Let's say I have a non-registered account at my Canadian brokerage, in which I hold a few US stocks such as BRK.B, PG, AAPL. Does the CAD$ value of these stocks count towards that 100,000 threshold?

And if I want to stop bothering with T1135, could I hold instead a Canadian domiciled ETF for US exposure such as XSP or ZSP -- and are these free from the reporting burdens?


----------



## Woz (Sep 5, 2013)

Yes, the CAD$ cost base of those shares (BRK.B, PG, AAPL) count towards the $100,000 threshold.

Canadian domiciled ETFs don't count towards the threshold. Also, registered holdings don't count towards the threshold.

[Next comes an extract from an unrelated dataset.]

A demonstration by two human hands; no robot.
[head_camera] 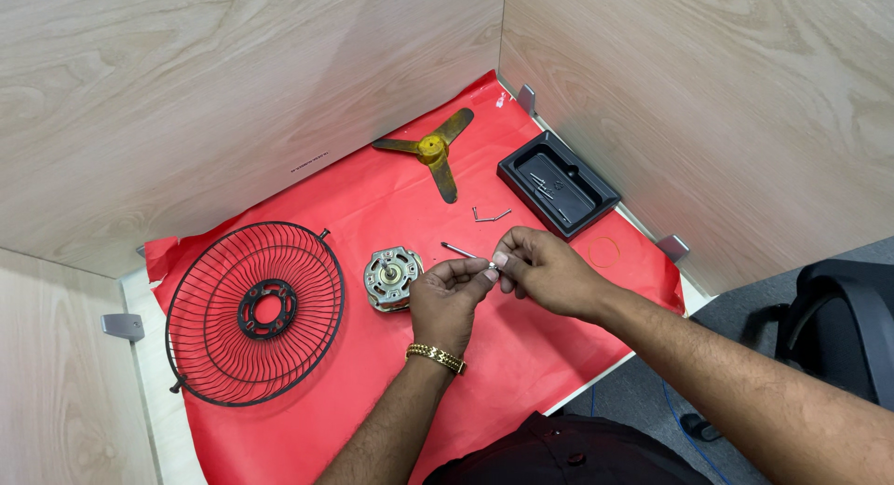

The new form really doesn't take long to fill out though.


----------



## leoc2 (Dec 28, 2010)

James it's not the value of the stocks in the account. It is the the cost (what you paid) of the asset in the account. For example assume I bought shares in XYZ on the NYSE for $90,000 Canadian five years ago in a non-registered account. Today the are worth $125,000 Canadian. You answer "no" to the question "Did you own or hold foreign property at any time in the year with a total cost of more than CAN$100,000?".

http://www.cra-arc.gc.ca/tx/nnrsdnts/cmmn/frgn/1135_fq-eng.html


----------



## AltaRed (Jun 8, 2009)

james4beach said:


> Let's say I have a non-registered account at my Canadian brokerage, in which I hold a few US stocks such as BRK.B, PG, AAPL. Does the CAD$ value of these stocks count towards that 100,000 threshold?
> 
> And if I want to stop bothering with T1135, could I hold instead a Canadian domiciled ETF for US exposure such as XSP or ZSP -- and are these free from the reporting burdens?


Yes and yes. With regard to the first question, if all your US domiciled stock holdings are in brokerage accounts, you simply fill in Category 7 once.. name it such as "US stocks in XYZ brokerage". Given you likely also have a USD bank account in the USA, you would also fill out Cat 1 for the highest amount of USD you had in that account in 2016. It is the aggregate of your US domiciled holdings that counts towards the $100k CAD threshold.


----------



## Eclectic12 (Oct 20, 2010)

james4beach said:


> ... I understand the point about foreign real estate, but something that surprised me was this: foreign property includes *shares in foreign companies, even if held in a Canadian brokerage* (if non-registered) ...


There's been several CMF threads on it ... but I guess you missed them.


http://canadianmoneyforum.com/showthread.php/107090-T1135-anyone
http://canadianmoneyforum.com/showthread.php/81553-Form-T1135-and-stock-options-trades


Cheers


*PS*

Funds in foreign banks seem to also be included, as well as foreign issuer insurance policies and precious metals/gold certificates/futures contracts held outside Canada.
http://www.advisor.ca/tax/tax-news/understanding-the-new-t1135-151683
http://www.thebluntbeancounter.com/2014/02/t1135-foreign-reporting-this-is-relief.html
http://www.canadiancapitalist.com/own-foreign-stocks-or-etfs-you-may-have-to-file-form-t1135/


----------



## james4beach (Nov 15, 2012)

Thanks everyone. As I earn US income I've been steadily sending it into Canada and never accumulating much in the USA.

The sum of all my cash & 401(k) at US institutions, plus US stocks held anywhere, adds up to 90K CAD and it would be a few thousand lower if I used the *cost* instead of current value.


----------